* [WORK REQUIRED] Starting at the line below that contains "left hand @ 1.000" and ending at the line that contains "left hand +", retype each line exactly as it stands, but omit the pictures.

[Collected data]
==============================
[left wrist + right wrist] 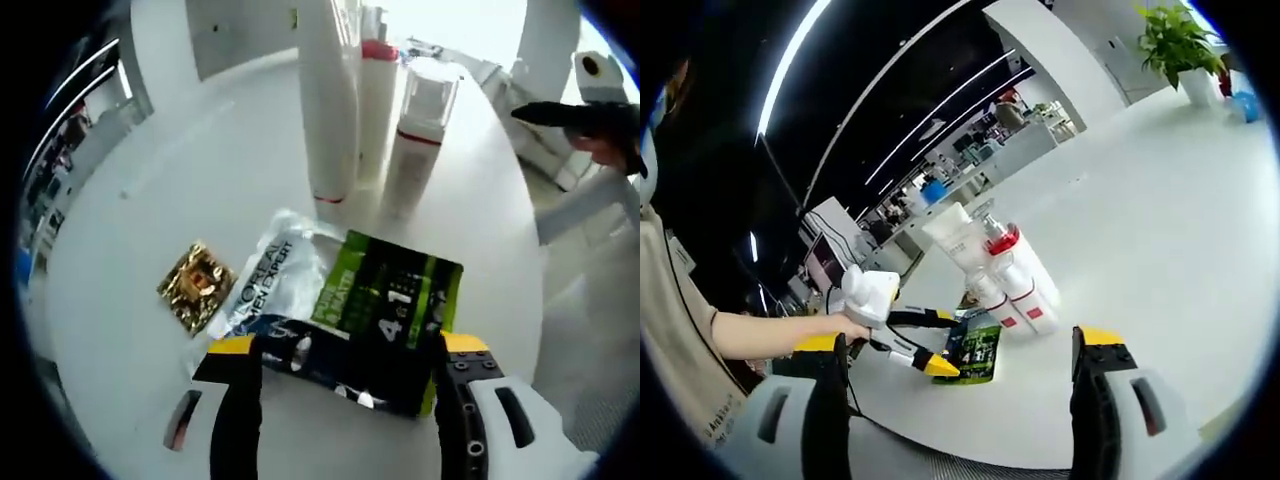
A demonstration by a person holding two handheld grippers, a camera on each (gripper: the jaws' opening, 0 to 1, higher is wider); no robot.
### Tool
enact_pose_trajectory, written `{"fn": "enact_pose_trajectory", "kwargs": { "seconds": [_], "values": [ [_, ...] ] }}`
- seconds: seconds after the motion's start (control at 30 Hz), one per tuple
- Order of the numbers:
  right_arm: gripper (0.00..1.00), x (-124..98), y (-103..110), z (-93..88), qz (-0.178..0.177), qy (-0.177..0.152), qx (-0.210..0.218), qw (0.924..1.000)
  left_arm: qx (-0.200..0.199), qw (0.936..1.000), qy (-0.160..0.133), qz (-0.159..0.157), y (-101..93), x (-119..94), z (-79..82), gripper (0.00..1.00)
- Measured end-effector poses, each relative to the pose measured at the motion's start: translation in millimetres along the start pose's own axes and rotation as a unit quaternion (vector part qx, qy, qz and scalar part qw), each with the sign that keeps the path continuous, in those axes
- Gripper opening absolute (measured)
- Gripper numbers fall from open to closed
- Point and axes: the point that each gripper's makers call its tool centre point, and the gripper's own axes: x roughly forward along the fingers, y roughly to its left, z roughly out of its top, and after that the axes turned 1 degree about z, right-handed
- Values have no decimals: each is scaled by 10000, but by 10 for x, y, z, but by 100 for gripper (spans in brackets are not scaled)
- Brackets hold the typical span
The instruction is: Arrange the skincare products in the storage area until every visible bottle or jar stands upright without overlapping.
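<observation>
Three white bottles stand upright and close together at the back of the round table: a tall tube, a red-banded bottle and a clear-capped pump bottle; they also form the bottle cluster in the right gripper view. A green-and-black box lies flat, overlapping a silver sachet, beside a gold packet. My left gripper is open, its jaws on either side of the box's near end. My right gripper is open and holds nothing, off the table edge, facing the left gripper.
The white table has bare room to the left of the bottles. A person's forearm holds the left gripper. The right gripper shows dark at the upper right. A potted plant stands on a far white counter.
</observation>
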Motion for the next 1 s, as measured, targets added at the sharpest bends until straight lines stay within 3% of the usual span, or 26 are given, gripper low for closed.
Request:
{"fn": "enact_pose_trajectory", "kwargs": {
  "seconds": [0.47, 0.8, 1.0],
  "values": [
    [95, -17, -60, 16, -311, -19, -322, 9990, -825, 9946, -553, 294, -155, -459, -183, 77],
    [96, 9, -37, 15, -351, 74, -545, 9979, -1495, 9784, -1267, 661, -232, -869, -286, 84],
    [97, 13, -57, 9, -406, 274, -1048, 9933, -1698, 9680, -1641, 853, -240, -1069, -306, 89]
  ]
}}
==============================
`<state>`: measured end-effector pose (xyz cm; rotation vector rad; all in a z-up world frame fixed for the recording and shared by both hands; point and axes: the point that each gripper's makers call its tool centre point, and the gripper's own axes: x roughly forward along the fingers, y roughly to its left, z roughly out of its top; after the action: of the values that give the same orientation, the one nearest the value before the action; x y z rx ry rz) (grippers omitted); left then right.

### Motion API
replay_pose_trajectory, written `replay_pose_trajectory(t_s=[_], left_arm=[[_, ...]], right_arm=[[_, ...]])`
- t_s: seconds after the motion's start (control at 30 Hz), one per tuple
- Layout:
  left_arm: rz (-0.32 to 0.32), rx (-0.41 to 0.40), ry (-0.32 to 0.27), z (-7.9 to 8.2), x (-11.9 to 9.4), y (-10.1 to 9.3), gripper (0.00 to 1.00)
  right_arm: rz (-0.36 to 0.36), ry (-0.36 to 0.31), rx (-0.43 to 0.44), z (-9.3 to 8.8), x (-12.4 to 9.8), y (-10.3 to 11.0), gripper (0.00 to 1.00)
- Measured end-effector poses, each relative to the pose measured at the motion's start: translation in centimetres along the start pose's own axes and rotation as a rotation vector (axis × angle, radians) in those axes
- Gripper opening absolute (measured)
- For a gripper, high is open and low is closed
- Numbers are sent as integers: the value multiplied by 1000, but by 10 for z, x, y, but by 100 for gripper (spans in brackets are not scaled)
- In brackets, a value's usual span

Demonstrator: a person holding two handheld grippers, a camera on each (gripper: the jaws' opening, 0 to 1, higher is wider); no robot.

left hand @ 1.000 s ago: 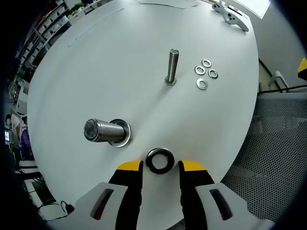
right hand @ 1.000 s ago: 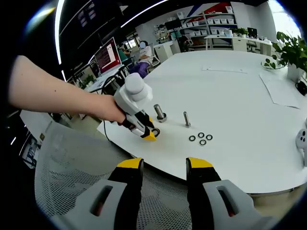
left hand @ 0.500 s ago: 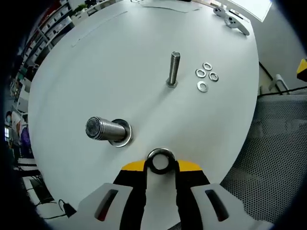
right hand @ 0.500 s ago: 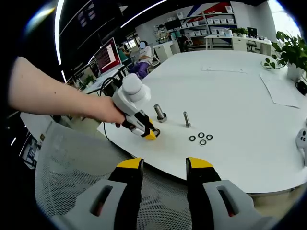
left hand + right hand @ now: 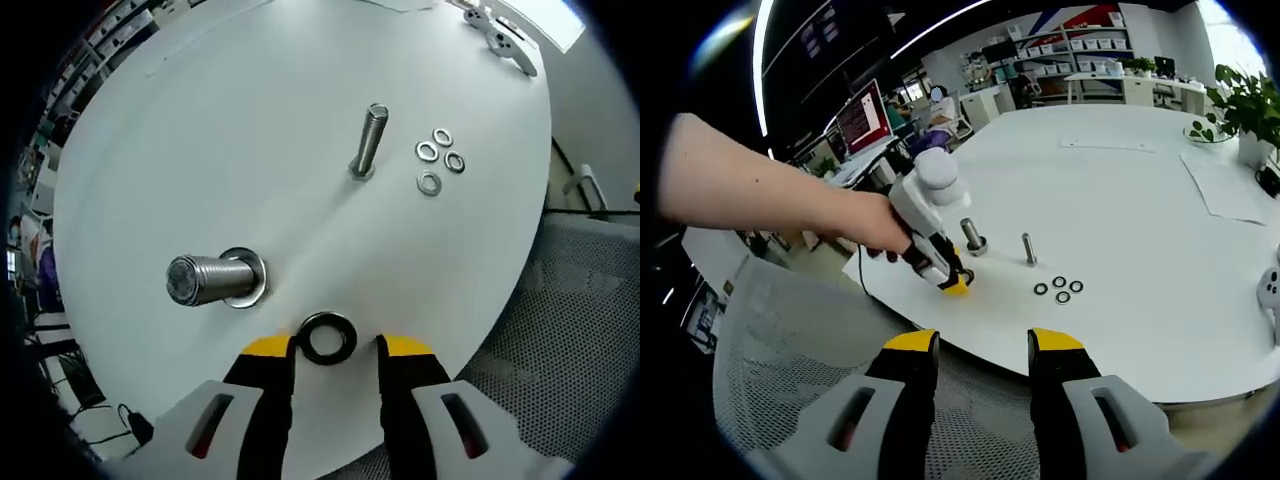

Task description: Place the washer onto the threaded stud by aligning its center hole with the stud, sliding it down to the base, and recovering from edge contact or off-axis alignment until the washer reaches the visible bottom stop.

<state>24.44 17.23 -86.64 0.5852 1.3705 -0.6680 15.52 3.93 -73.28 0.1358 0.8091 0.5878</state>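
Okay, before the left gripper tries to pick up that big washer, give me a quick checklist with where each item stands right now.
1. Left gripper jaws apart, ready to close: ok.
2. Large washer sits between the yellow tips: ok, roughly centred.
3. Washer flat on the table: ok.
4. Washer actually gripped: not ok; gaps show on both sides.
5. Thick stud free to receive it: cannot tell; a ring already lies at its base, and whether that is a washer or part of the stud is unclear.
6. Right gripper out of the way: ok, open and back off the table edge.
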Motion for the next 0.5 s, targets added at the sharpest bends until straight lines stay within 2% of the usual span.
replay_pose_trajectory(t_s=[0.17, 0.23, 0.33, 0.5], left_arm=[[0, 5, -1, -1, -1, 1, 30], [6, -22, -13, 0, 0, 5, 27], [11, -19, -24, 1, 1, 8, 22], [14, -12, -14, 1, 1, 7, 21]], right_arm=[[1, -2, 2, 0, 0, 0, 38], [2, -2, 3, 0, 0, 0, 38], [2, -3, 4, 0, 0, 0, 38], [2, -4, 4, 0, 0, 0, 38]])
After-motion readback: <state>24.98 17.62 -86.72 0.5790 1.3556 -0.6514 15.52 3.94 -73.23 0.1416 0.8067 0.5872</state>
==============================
* [EXPECTED ANSWER]
left hand @ 1.000 s ago: 
right hand @ 1.000 s ago: 
left hand @ 0.500 s ago: 
right hand @ 0.500 s ago: 
left hand + right hand @ now: 

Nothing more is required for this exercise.